**Your instructions:**
Using the material below, work out how many lines contain the word "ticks". Reply with the number and nothing more.

**Information shown:**

++++++

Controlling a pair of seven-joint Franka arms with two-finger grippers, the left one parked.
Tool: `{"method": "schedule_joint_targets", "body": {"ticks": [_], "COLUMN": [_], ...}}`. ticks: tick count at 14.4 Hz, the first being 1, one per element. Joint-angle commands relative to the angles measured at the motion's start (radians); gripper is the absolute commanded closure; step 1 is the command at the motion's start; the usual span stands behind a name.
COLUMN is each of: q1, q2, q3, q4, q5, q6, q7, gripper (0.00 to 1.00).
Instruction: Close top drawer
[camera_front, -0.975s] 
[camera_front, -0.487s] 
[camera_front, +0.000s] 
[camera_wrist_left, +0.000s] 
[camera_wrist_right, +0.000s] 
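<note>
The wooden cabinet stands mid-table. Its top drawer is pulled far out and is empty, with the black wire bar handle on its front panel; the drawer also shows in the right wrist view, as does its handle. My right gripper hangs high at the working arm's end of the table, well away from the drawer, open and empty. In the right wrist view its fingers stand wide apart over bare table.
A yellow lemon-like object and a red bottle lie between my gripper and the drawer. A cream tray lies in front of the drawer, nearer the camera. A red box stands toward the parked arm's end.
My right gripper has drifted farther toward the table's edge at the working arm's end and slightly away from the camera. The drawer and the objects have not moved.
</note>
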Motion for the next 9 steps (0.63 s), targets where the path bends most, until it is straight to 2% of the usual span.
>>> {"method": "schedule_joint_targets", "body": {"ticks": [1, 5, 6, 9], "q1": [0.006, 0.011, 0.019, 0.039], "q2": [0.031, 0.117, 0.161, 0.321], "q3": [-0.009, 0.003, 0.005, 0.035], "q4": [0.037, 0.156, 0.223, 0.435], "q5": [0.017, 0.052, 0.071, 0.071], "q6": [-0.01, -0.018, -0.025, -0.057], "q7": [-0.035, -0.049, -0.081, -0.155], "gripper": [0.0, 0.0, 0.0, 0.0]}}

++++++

**Written response:**
2